Zusammenfassend können wir die Hohepriesterin als den heiligen Schrein im Teich des Unbewussten ansehen, in dem alle kollektiven und persönlichen Erlebnisse aufbewahrt sind. Somit ist die künftige Erkenntnis lediglich das Resultat der Messung neuer Eindrücke an den alten Erfahrungen, deren Auswirkungen wie die Ringe eines ins Wasser geworfenen Steines sich immer wieder auf die ursprünglichen Prägungen in unserer Erbmasse beziehen. Auf einer anderen Frequenz zeigt sich der Magier auch als eine ans Licht sprudelnde Quelle, aus der der Mensch seine Ziele schöpft. Die Hohepriesterin wäre dann der in der Tiefe liegende Wasserzufluss.

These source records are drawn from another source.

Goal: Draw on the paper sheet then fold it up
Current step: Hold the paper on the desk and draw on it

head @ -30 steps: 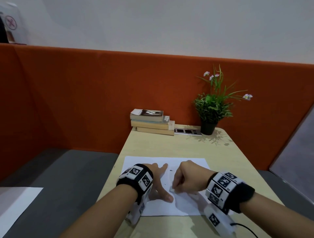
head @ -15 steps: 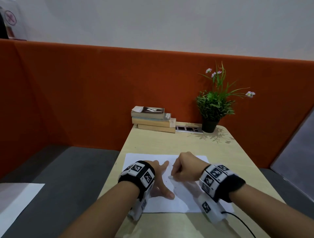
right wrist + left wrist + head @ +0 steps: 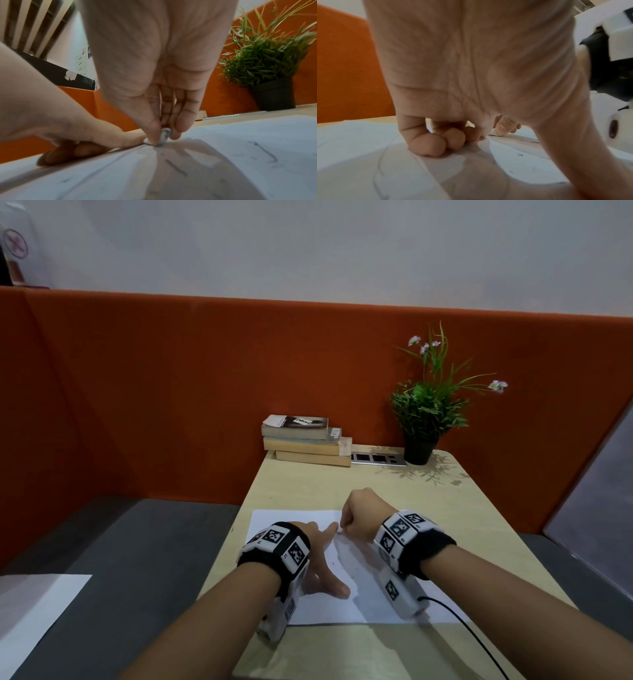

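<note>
A white paper sheet [image 3: 325, 609] with faint pen strokes lies on the near part of the pale wooden table [image 3: 308, 491], its right part folded over the left. My left hand [image 3: 322, 559] presses it flat, thumb spread and index finger pointing at the fold. In the left wrist view the other fingertips [image 3: 436, 144] bear down on the paper [image 3: 359, 155]. My right hand [image 3: 346, 523] is by the sheet's far edge. The right wrist view shows its thumb and fingers [image 3: 157, 139] pinching the crease of the paper [image 3: 240, 162], next to the left index finger [image 3: 106, 139].
A stack of books [image 3: 305, 440], a metal socket panel [image 3: 376, 457] and a potted plant [image 3: 424, 412] stand at the table's far end against an orange partition [image 3: 137, 388]. Another white sheet [image 3: 34, 611] lies on the grey bench at left. A black cable [image 3: 462, 628] trails from my right wrist.
My right hand has slid along the crease away from me, from the middle of the sheet to its far edge. The left hand has kept pressing in the same place.
</note>
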`<state>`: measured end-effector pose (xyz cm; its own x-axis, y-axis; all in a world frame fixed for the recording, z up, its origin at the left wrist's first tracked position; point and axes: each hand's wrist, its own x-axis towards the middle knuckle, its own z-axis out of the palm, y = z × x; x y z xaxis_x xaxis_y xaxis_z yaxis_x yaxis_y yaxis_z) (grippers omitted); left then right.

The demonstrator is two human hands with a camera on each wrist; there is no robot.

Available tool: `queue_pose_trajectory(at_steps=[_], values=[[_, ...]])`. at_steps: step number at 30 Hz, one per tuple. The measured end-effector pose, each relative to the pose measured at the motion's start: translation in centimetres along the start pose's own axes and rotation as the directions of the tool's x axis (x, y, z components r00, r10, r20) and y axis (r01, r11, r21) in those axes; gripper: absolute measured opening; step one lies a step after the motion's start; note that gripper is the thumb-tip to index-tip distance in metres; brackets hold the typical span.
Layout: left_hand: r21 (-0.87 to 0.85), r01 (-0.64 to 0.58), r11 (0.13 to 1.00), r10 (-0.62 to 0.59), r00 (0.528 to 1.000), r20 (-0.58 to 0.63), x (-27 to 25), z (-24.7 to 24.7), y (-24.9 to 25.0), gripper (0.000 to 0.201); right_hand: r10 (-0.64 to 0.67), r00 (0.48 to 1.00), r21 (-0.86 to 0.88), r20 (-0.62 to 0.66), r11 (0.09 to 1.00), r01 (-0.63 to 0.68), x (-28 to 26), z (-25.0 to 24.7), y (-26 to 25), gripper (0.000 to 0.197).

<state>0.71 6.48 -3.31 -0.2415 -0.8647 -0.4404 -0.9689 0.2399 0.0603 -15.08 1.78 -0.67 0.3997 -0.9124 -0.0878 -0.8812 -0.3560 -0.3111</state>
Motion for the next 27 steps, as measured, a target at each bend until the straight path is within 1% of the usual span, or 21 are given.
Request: queue_pose_trajectory(at_steps=[2,6,7,9,12,14,16,20,23,25,27], values=[[0.019,-0.001,1.0,0.002,1.0,-0.027,0.1,0.3,-0.1,0.143,0.006,1.0,0.012,0.016,1.0,-0.006,-0.8,0.2,0.0,0.009],[0.029,-0.002,1.0,0.004,0.999,-0.04,0.1,0.4,-0.1,0.139,-0.041,0.987,0.065,0.152,0.997,0.031,-3.3,0.2,0.3,0.007],[0.031,-0.004,1.0,0.005,0.999,-0.039,0.1,0.3,-0.1,0.139,-0.051,0.985,0.065,0.164,0.997,0.041,-3.4,0.1,0.4,0.007],[0.022,-0.001,1.0,0.002,1.0,-0.017,0.2,0.0,-0.2,0.14,-0.044,0.991,0.044,0.126,0.998,0.039,-2.7,-0.1,0.5,0.007],[0.019,0.013,1.0,-0.014,1.0,0.006,0.2,-0.2,0.0,0.143,0.01,1.0,0.014,0.008,1.0,-0.011,-0.7,-0.4,0.6,0.007],[0.03,0.022,0.999,-0.022,1.0,0.004,0.2,-0.2,0.2,0.144,0.035,0.999,0.016,-0.012,0.999,-0.035,0.0,-0.4,0.5,0.007],[0.028,0.027,0.999,-0.027,1.0,0.013,0.2,-0.4,0.2,0.144,0.031,0.999,0.01,-0.005,0.999,-0.031,-0.4,-0.3,0.3,0.006],[0.013,0.026,1.0,-0.026,0.998,0.049,0.3,-0.6,0.2,0.143,-0.021,0.997,0.048,0.072,0.999,0.017,-4.1,0.1,0.4,0.007],[0.012,0.014,1.0,-0.014,0.999,0.035,-0.1,-0.5,0.1,0.144,-0.116,0.977,0.063,0.177,0.992,0.106,-7.0,0.3,0.6,0.009],[0.013,0.007,1.0,-0.008,1.0,0.031,-0.3,-0.6,0.2,0.142,-0.157,0.962,0.044,0.224,0.988,0.151,-7.6,0.1,0.7,0.011],[0.008,0.006,1.0,-0.007,0.999,0.035,-0.3,-0.8,0.2,0.141,-0.14,0.969,0.023,0.206,0.99,0.138,-7.0,-0.3,0.7,0.011]])
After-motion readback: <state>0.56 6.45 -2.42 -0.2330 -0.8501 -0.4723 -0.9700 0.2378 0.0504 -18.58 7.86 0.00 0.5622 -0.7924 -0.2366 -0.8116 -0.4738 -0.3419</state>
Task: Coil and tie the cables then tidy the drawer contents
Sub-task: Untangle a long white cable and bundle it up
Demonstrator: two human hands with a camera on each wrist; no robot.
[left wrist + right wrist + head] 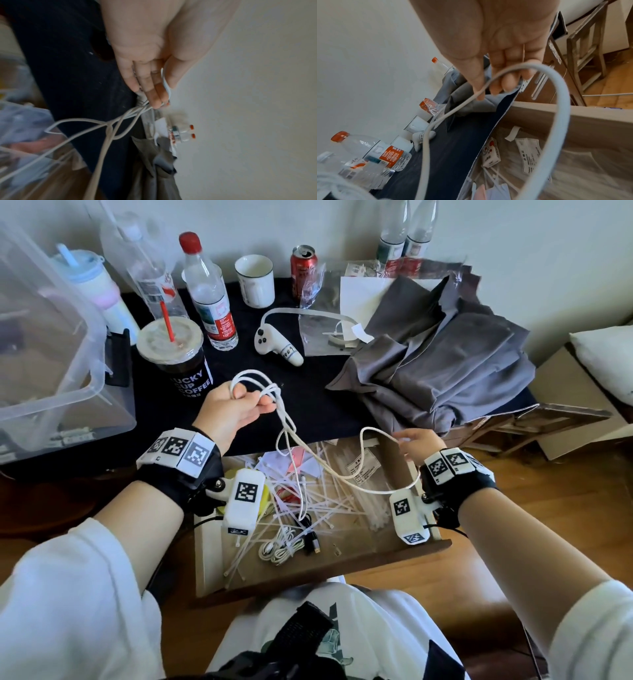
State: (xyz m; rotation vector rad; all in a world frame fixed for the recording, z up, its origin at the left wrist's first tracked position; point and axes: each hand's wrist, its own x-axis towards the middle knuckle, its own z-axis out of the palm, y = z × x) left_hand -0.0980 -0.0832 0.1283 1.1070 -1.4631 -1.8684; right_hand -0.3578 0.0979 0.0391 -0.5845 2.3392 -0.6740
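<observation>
- Coiling goes best if the left hand keeps its pinch on the gathered loops of the white cable while the right hand, fingers closed on the trailing run, feeds even turns (slack hangs above the drawer).
- Inside the drawer: loose cable ties, another coiled white cable, a black cable, paper labels.

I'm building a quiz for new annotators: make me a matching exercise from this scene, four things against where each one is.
Things:
1. white cable
2. cable ties
3. red can
4. grey cloth

Places:
A. loose in the open drawer
B. standing by the wall
C. heaped at the table's right end
D. held between left hand and right hand

Pairs: 1-D, 2-A, 3-B, 4-C
</observation>
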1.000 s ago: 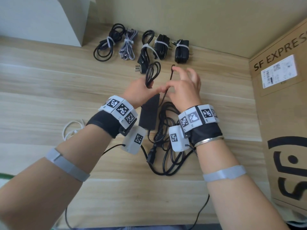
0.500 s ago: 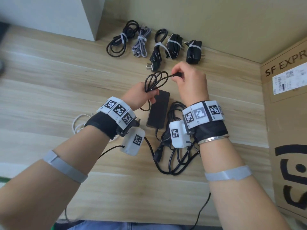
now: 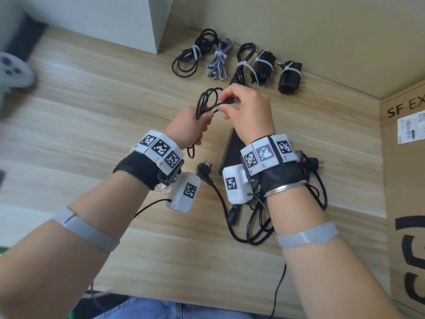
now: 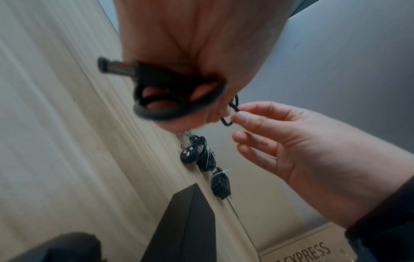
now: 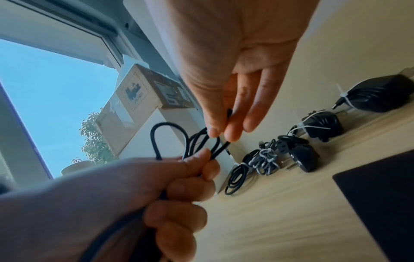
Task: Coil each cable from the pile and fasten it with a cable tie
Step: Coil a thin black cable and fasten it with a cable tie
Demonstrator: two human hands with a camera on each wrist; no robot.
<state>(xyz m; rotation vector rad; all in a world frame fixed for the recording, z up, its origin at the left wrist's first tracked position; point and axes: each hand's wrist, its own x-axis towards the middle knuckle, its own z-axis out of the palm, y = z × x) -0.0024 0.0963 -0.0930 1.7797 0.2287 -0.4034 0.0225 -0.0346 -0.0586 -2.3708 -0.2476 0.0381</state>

Sie sprudelt nicht perlend und lärmend der Oberfläche entgegen, ihr Wasser steigt und senkt sich langsam und unmerklich wie der Pegel des Grundwassers und wird erst sichtbar, wenn der Mensch beim Abschöpfen der Quelle sich auch für den unsichtbaren Zufluss interessiert. Das heißt: Der Magier kann die Hohepriesterin erst dann wahrnehmen, wenn er akzeptiert, dass es in der Tiefe noch jemand anderen geben muss, zu dem er sich in Beziehung setzen kann. Dadurch bringt er sich in die Lage, die in die Unendlichkeit reichenden Ausmaße dessen zu erkennen, was durch die Erschaffung unseres Ichs als Nicht—Ich zurückbleibt. Oft versagt der Magier in uns, seinem passiven Gegenpol, aus dem er schöpft, einen Namen zu geben, da sich die Kraft der Hohepriesterin nicht in die Ausformungen seiner Ideen integrieren lässt. Nur sie, die selbst passiv aus seiner Selbsterschaffung entstanden ist, vermag dem aus seiner Sicht Unbeschreiblichen einen Namen zu geben, und sie nennt es schlicht und einfach Du. Sie erscheint dem Menschen wie ein Bild im Schlaf, von dem er noch nicht weiß, ob die Begegnung in einer kreativen Vision oder einem Alptraum endet, und sie ist mehr als nur ein Traum, der als abhängige Koexistenz um das Licht seines erkennenden Geistes herumtanzt: Sie ist der Urgrund des Magiers, aus dem dieser entstand, der fruchtbare Boden, der seine Impulse wie der Acker das Saatgut aufnimmt. Sie ist aber auch die Nacht, in die er hinabtauchen muss, um mit seiner dunklen Weiblichkeit versöhnt wieder auferstehen zu können, und obwohl ihr Entstehen vom Werk des Magiers abhängig ist, ist sie in ihrer Existenz unabhängiger als er. Denn sie braucht ihn nicht, um fließen zu können; er hingegen braucht sie als Grundlage und Bezugsquelle. Somit wird die Hohepriesterin wohl am besten beschrieben als das unbeschreibbare, unpersonifizierte Gegengewicht zum schöpferischen Willen des Magiers, die Vision unserer Polarität in die Welt zu bringen.